**Task description**
Please repeat the whole listing exactly, but leave the pictures out.

**Data section**
§
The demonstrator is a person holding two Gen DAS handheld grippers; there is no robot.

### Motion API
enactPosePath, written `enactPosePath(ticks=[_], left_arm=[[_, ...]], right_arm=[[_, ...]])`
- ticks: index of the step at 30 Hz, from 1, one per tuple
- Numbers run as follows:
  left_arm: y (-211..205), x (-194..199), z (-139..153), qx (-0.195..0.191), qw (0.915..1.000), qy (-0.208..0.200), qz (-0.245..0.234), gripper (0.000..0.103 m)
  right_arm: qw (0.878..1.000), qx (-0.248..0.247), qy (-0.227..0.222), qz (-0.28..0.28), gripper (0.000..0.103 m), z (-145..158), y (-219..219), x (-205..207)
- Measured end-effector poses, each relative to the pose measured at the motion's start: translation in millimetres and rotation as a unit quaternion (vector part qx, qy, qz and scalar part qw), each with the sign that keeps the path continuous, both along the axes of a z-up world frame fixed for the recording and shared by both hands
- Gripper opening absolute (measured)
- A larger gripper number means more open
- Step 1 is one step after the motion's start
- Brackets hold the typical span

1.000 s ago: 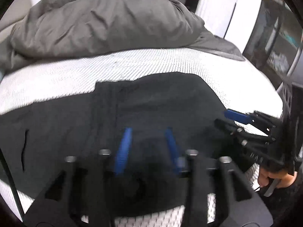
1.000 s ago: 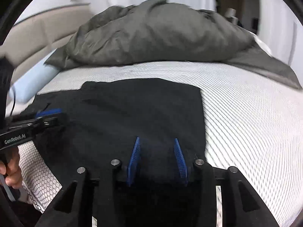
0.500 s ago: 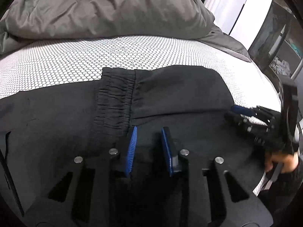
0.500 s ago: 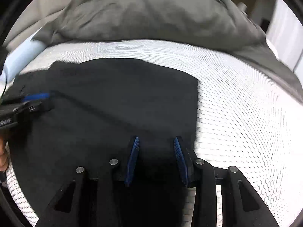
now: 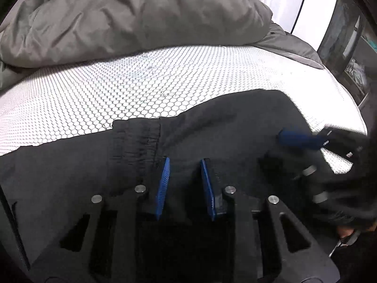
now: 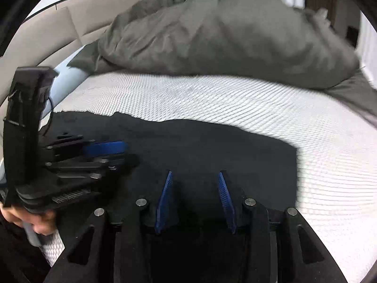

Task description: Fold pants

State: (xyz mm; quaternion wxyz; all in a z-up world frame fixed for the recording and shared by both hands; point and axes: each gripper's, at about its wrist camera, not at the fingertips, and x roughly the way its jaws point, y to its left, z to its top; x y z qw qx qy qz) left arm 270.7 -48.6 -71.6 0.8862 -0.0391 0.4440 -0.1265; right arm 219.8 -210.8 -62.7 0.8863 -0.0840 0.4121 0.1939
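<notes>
One pair of black pants (image 5: 223,127) lies flat on the bed (image 5: 132,94), on the white sheet with the little six-sided pattern. The pants are near the front edge of the bed. The stretchy waistband (image 5: 136,141) shows in the left wrist view, with a folded part of the pants lying next to it on the right.

There are two claws. The left claw (image 5: 185,162) sits low over the pants, right beside the waistband. Its two blue pads are a little way apart, with only dark cloth seen between them, and nothing is pinched. The right claw (image 6: 195,176) is also low over the pants, near their right edge. Its two blue pads are apart too, a bit wider, and hold nothing.

One big grey blanket (image 6: 223,35) is piled up at the back of the bed, well apart from the pants. One light blue pillow (image 6: 63,77) peeks out at the left, next to the beige headboard (image 6: 47,35).
</notes>
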Motion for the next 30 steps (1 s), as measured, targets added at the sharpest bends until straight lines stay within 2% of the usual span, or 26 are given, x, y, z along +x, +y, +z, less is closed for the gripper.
enactPosePath(ticks=[1,2,3,5,7,8,9,11,13,15,17,20,21,22,23,26,30], left_arm=[[4,1,0,-0.018,0.9998,0.002,0.002,0.024],[10,2,-1,-0.037,0.9993,0.006,0.004,0.023],[17,4,-2,-0.056,0.9983,0.01,0.009,0.02],[26,4,-5,-0.085,0.9961,0.015,0.017,0.02],[25,1,-5,-0.082,0.9965,0.011,0.016,0.02],[21,0,-4,-0.067,0.9976,0.006,0.013,0.02],[18,-1,-4,-0.057,0.9983,0.003,0.013,0.02],[14,-2,0,-0.038,0.9991,0.001,0.017,0.02],[9,-4,12,-0.03,0.9993,0.0,0.024,0.02],[1,-7,29,-0.027,0.9993,-0.024,0.011,0.021],[-3,0,32,-0.015,0.9992,-0.036,0.01,0.023],[5,21,9,-0.015,0.9994,0.004,0.032,0.021],[9,27,-2,-0.028,0.9988,0.013,0.039,0.019],[15,29,-6,-0.043,0.9981,0.01,0.041,0.017],[19,29,-6,-0.053,0.9976,0.01,0.043,0.014],[23,25,-6,-0.059,0.9974,0.006,0.041,0.014],[17,17,-5,-0.036,0.9985,-0.005,0.041,0.014]], right_arm=[[1.0,-0.022,0.009,-0.004,0.041,-10,4,5],[0.998,-0.064,0.007,-0.017,0.041,-20,6,8],[0.996,-0.083,-0.004,-0.02,0.041,-23,3,8],[0.996,-0.082,-0.007,-0.041,0.041,-17,-13,8],[0.988,-0.119,-0.034,-0.093,0.041,-14,-34,5],[0.984,-0.136,-0.041,-0.111,0.041,-15,-44,4],[0.982,-0.136,-0.04,-0.127,0.045,-15,-53,4],[0.986,-0.087,-0.028,-0.139,0.045,-10,-68,4],[0.985,-0.08,-0.044,-0.145,0.045,0,-69,-1],[0.986,-0.07,-0.076,-0.132,0.045,15,-61,-13],[0.99,-0.044,-0.088,-0.1,0.045,27,-43,-14],[0.998,0.009,-0.044,-0.05,0.045,23,-20,-4],[0.999,0.021,-0.027,-0.042,0.045,17,-16,1],[0.999,0.018,-0.01,-0.043,0.045,7,-11,7],[0.999,-0.006,0.003,-0.054,0.045,-3,-7,16],[0.991,-0.091,-0.022,-0.093,0.045,-12,-10,20],[0.983,-0.098,-0.039,-0.148,0.045,-5,-38,14]])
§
**Answer section**
The demonstrator is a person holding two Gen DAS handheld grippers; there is no robot.

### Motion API
enactPosePath, written `enactPosePath(ticks=[_], left_arm=[[_, ...]], right_arm=[[_, ...]])`
- ticks: index of the step at 30 Hz, from 1, one per tuple
- Numbers run as follows:
  left_arm: y (-211..205), x (-194..199), z (-139..153), qx (-0.195..0.191), qw (0.915..1.000), qy (-0.208..0.200), qz (-0.245..0.234), gripper (0.000..0.103 m)
  right_arm: qw (0.878..1.000), qx (-0.248..0.247), qy (-0.227..0.222), qz (-0.28..0.28), gripper (0.000..0.103 m), z (-145..158), y (-219..219), x (-205..207)
- Measured end-effector poses, each relative to the pose measured at the motion's start: translation in millimetres and rotation as a unit quaternion (vector part qx, qy, qz and scalar part qw), each with the sign that keeps the path continuous, both along the axes of a z-up world frame fixed for the recording and shared by both hands
- Gripper opening absolute (measured)
- A larger gripper number means more open
- Step 1 is one step after the motion's start
- Brackets hold the typical span

1.000 s ago: 
1.000 s ago: 
0.500 s ago: 
0.500 s ago: 
now: 
now: 

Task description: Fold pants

State: (xyz mm; quaternion wxyz; all in a z-up world frame fixed for the recording and shared by both hands; point and axes: each gripper's, at about its wrist camera, not at the fingertips, and x roughly the way its jaws point, y to its left, z to its top; x y z qw qx qy qz) left arm 270.7 -48.6 -71.6 0.8862 -0.0391 0.4440 -0.1265; right arm 219.8 -210.8 -62.7 0.8863 -0.0840 0.4121 0.1939
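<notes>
One pair of black pants (image 5: 223,127) lies flat on the bed (image 5: 132,94), on the white sheet with the little six-sided pattern. The pants are near the front edge of the bed. The stretchy waistband (image 5: 136,141) shows in the left wrist view, with a folded part of the pants lying next to it on the right.

There are two claws. The left claw (image 5: 185,162) sits low over the pants, right beside the waistband. Its two blue pads are a little way apart, with only dark cloth seen between them, and nothing is pinched. The right claw (image 6: 195,176) is also low over the pants, near their right edge. Its two blue pads are apart too, a bit wider, and hold nothing.

One big grey blanket (image 6: 223,35) is piled up at the back of the bed, well apart from the pants. One light blue pillow (image 6: 63,77) peeks out at the left, next to the beige headboard (image 6: 47,35).
</notes>
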Motion for the next 30 steps (1 s), as measured, targets added at the sharpest bends until straight lines stay within 2% of the usual span, or 26 are given, x, y, z along +x, +y, +z, less is closed for the gripper.
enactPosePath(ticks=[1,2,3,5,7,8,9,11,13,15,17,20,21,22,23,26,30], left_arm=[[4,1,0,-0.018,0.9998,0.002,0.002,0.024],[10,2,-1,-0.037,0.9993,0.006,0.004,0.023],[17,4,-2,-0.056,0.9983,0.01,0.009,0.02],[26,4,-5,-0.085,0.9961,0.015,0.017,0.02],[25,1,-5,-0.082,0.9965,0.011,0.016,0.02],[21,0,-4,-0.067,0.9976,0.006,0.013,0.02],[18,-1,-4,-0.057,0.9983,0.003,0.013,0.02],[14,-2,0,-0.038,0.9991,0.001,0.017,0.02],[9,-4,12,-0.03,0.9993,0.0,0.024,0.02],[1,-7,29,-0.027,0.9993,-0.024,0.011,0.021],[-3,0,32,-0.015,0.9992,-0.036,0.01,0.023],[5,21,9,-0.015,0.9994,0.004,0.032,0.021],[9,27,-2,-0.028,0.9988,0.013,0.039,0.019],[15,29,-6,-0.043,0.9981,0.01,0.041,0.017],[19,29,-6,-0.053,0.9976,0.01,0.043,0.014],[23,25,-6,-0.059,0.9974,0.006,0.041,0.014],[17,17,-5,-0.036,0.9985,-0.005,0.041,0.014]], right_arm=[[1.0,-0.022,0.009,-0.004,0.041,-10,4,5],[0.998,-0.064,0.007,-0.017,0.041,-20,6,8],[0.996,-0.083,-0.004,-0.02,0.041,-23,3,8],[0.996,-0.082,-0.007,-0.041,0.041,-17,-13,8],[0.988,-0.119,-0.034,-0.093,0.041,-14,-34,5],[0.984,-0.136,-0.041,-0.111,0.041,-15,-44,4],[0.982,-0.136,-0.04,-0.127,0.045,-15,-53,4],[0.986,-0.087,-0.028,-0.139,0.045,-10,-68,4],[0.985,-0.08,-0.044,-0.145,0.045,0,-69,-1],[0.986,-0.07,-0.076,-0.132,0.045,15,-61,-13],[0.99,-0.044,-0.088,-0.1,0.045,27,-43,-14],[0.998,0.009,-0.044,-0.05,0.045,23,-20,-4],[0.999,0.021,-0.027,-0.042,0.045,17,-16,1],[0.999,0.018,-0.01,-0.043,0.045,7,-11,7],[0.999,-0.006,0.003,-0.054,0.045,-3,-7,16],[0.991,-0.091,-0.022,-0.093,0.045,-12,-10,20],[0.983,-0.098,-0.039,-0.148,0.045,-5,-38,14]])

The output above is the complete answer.